Missouri Republican Governor elect Eric Greitens

Last month, a state board delayed its decision on whether to grant the city of St. Louis’ request for $40 million in tax credits to help finance a downtown soccer stadium after Greitens criticized the plan.

This week in Dellwood, he emphatically announced his policy against releasing the funds.

“To be very clear, I’ve completely ruled state funding for stadiums” said Greitens.  “We are not going to use money from the people of the state of Missouri in what I believe is corporate welfare.  We’ve got far too many core priorities of government that have to be invested in.”

Before his comments this week, the group planning to bring a Major League Soccer team to St. Louis was hoping to meet with Greitens to secure his support for the funding.

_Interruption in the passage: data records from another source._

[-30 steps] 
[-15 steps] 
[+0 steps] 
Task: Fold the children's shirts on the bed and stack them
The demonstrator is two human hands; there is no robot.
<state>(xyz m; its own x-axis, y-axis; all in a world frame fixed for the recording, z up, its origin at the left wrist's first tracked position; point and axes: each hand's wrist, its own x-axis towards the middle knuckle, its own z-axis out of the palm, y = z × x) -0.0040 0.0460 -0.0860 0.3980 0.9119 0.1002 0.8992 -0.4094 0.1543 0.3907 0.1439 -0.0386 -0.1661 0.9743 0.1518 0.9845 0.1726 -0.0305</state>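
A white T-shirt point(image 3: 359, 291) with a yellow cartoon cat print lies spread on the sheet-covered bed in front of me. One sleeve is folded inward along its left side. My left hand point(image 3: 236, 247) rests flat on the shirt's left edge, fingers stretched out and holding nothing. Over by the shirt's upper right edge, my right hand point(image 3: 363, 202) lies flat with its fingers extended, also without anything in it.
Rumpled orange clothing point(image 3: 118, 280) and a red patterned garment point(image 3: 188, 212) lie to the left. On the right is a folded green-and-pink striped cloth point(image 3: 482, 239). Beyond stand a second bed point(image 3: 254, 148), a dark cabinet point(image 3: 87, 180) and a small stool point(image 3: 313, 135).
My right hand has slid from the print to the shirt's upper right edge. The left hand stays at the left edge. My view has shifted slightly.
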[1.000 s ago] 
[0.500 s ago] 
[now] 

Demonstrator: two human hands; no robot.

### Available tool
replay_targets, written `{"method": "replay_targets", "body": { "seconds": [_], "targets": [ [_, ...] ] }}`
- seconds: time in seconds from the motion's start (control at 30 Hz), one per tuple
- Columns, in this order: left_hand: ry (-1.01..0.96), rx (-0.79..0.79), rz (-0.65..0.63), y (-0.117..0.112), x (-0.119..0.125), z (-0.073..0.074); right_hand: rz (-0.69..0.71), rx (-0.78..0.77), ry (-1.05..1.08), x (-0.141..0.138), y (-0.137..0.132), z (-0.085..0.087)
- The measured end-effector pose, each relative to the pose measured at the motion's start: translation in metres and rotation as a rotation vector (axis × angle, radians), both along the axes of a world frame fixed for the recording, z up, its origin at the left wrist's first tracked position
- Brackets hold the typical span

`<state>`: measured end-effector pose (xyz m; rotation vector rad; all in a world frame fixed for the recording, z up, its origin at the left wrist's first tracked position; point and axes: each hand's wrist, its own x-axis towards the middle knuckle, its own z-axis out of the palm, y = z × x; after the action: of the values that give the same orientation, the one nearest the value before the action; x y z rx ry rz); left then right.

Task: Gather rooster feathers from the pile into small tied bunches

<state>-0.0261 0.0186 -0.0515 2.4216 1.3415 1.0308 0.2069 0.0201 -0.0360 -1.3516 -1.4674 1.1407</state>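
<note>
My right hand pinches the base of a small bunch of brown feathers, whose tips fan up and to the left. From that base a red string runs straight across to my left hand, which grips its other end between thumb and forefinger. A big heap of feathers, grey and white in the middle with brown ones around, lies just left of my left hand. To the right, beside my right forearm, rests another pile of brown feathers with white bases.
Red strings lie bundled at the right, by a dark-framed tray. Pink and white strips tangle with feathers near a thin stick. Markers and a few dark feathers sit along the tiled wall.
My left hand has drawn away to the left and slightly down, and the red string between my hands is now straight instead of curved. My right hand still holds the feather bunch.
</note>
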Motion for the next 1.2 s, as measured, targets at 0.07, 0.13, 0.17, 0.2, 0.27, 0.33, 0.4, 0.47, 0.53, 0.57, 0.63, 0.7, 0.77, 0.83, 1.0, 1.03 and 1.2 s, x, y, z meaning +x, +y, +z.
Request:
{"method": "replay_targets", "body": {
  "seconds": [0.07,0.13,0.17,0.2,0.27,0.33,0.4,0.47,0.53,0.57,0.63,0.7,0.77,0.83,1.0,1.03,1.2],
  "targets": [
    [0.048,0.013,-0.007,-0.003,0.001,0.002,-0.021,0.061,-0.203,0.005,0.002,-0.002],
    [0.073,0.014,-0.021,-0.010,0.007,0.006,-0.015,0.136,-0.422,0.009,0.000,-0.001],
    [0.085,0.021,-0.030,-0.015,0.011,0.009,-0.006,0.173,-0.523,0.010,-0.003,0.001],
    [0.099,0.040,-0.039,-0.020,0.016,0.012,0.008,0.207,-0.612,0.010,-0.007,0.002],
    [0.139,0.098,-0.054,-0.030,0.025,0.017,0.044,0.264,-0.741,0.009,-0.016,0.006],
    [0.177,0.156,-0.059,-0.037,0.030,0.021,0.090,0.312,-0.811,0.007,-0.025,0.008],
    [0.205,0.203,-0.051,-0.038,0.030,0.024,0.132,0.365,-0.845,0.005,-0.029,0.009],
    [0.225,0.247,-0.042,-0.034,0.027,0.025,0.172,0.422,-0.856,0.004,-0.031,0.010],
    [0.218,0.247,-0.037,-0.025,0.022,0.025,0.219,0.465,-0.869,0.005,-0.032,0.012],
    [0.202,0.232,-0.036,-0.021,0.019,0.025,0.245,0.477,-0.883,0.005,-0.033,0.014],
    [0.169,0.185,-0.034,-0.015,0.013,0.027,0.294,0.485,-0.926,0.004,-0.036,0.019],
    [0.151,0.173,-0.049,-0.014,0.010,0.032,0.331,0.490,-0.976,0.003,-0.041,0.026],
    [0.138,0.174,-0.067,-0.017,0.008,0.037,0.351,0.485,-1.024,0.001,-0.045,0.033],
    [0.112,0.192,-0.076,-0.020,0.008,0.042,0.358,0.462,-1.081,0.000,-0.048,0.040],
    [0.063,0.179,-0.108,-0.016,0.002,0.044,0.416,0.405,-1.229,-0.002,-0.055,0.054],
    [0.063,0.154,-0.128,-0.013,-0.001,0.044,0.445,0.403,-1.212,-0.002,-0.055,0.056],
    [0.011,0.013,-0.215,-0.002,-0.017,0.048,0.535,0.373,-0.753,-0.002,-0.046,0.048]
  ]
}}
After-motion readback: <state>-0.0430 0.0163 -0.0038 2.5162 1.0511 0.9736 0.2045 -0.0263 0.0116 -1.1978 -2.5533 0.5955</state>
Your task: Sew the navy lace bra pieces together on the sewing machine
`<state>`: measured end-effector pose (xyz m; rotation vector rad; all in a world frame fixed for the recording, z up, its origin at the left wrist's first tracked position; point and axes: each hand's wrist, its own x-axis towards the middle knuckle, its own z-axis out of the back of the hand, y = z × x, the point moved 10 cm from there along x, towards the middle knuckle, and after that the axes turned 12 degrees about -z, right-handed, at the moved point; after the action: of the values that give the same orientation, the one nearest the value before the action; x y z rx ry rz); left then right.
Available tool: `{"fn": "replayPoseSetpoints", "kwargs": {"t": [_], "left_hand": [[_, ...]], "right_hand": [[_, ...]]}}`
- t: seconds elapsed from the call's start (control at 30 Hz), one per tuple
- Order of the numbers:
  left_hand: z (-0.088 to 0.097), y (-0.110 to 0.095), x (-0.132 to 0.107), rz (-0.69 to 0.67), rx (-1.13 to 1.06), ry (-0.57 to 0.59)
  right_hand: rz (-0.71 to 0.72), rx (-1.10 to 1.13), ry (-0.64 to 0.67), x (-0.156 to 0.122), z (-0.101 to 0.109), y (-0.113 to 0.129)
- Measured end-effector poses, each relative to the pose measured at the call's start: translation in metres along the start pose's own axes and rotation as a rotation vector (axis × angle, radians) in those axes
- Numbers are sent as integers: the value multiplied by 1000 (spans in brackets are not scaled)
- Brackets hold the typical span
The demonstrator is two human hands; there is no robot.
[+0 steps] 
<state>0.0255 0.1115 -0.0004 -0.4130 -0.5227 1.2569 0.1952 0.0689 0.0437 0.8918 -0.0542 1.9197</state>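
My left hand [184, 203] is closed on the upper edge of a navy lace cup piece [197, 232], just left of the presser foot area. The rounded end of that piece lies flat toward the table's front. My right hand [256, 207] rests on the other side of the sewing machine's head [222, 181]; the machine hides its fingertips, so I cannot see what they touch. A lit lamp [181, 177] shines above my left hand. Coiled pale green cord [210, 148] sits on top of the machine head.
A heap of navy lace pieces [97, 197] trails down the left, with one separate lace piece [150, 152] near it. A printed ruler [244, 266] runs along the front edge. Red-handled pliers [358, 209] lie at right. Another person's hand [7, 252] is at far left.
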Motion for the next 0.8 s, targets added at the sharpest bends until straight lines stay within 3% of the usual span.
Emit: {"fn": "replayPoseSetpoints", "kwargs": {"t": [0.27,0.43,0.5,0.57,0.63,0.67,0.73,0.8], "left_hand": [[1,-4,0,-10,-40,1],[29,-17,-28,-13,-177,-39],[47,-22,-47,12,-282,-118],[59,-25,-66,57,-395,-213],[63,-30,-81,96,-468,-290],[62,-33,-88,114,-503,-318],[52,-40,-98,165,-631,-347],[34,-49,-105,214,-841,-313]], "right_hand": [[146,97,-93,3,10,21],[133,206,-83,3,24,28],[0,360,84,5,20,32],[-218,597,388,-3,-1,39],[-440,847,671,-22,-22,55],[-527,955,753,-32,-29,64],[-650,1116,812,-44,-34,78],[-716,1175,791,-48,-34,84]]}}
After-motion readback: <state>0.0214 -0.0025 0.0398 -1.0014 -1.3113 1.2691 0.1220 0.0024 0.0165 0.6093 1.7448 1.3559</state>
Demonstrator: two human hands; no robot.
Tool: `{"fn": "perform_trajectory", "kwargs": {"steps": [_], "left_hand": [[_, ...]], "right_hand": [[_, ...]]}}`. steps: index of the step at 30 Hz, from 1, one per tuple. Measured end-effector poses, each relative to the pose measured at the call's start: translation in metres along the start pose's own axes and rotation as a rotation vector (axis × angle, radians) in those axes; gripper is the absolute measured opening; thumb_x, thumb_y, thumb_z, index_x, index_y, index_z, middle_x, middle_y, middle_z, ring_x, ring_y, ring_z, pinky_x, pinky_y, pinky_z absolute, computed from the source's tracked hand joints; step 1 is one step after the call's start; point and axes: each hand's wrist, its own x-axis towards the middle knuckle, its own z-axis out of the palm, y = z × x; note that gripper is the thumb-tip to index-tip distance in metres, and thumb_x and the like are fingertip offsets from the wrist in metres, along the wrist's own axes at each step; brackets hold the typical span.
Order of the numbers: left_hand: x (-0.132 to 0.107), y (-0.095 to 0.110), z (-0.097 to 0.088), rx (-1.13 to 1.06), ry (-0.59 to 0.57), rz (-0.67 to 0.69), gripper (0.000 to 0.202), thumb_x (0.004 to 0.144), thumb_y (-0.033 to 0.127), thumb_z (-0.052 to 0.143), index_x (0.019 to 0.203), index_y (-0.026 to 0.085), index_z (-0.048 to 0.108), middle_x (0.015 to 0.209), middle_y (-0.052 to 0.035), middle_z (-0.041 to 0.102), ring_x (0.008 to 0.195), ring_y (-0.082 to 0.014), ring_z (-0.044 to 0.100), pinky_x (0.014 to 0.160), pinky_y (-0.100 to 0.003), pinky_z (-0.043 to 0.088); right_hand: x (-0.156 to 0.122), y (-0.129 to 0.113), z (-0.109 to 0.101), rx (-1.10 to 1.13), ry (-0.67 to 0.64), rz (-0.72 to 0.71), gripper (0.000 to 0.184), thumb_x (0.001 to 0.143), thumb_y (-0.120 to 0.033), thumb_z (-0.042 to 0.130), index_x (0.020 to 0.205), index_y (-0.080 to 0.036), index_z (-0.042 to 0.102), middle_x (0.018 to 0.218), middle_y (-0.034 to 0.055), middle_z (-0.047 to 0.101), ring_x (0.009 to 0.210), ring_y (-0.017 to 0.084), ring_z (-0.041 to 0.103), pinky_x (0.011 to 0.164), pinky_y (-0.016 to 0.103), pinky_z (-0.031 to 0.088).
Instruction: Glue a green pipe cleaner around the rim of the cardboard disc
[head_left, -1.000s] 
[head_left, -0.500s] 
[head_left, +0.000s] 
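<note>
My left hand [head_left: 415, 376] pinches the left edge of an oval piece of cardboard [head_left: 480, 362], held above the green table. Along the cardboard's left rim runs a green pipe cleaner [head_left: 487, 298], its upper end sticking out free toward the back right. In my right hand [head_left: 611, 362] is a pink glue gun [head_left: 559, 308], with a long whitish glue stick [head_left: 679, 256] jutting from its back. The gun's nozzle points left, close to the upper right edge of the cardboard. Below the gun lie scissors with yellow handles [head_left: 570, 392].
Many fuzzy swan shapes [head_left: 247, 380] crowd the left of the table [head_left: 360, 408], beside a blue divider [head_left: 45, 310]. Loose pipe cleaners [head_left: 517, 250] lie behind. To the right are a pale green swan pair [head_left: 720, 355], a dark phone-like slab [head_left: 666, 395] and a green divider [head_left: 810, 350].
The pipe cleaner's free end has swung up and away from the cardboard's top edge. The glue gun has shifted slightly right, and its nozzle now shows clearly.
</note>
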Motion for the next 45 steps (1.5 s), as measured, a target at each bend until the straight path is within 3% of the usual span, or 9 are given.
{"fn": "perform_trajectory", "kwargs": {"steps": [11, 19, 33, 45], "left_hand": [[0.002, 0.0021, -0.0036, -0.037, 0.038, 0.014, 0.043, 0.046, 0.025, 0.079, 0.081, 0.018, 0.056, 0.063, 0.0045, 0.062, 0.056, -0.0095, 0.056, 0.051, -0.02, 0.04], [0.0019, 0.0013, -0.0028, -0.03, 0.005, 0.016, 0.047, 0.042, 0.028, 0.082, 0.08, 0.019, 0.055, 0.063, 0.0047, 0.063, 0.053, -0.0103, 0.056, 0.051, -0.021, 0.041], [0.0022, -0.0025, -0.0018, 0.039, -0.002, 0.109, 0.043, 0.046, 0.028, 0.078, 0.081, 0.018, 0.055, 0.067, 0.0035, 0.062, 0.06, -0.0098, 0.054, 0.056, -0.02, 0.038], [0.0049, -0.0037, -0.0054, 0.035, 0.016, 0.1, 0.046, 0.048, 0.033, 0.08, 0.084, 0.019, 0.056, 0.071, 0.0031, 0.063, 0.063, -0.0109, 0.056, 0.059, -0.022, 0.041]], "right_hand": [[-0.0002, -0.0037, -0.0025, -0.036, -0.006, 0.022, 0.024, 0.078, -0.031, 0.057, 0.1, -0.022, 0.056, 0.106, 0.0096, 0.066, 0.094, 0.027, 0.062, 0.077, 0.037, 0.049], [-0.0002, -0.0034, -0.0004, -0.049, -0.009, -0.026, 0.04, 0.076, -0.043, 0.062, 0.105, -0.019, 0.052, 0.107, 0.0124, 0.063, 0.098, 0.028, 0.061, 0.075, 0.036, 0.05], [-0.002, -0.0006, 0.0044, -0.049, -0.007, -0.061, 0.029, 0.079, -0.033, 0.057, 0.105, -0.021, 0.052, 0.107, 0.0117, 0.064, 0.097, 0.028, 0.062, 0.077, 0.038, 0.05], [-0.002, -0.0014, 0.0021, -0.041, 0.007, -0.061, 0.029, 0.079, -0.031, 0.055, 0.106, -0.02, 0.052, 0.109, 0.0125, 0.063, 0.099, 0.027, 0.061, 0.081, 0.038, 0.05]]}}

The board which determines whether the tax credits will be granted is made up of appointees by the governor.  It was set to approve them before Greitens announced his opposition the day before they met last month.

The board, known as the Missouri Development Finance Board (MDFB), is currently composed of appointees by outgoing Democratic Governor Jay Nixon.  Nixon says the issue of the soccer stadium has become political.

“I think people that folks have wedged into a site preparation Missouri Development Finance Board thing and tried to politicize that. I think in St. Louis, it’s really important to redevelop downtown and I would hope that this is a site that’s going to have to be cleaned up. It’s probably going to have to be cleaned up by a MDFB resolution with these exact tools used in the future.”

While ruling out the distribution of state money for stadiums this week, Greitens expressed an interest in obtaining private financing for the project.  “I look forward to meeting with the leaders of the MLS project to see if there’s a way for them to bring private sector funding to bring a soccer team to the state of Missouri.”

Major League Soccer, or MLS, has actually had a presence in the state for 21 years with the Sporting Kansas City franchise, which began as a charter member of the league in 1996 under the name Kansas City Wiz.

SC STL, the investment group trying to bring a team to St. Louis, requested the postponement of the Development Finance Board decision last month after Greitens called the plan “nothing more than welfare for millionaires.”

The St. Louis mayor’s office says building the stadium will be difficult without support from the state.

In an email statement to Missourinet, Chief of Staff Mary Ellen Ponder said “We’ve remained committed to working with SC STL to develop a financing plan that makes sense for the City of St. Louis and includes a vote of the people. Having said that, the state of Missouri and Governor-Elect Grietens are critical. It will be tough to get this done without the state’s support.”

As the market with the largest population base of ten cities with groups vying for an MLS expansion team, St. Louis has been considered a favorite to be awarded a franchise.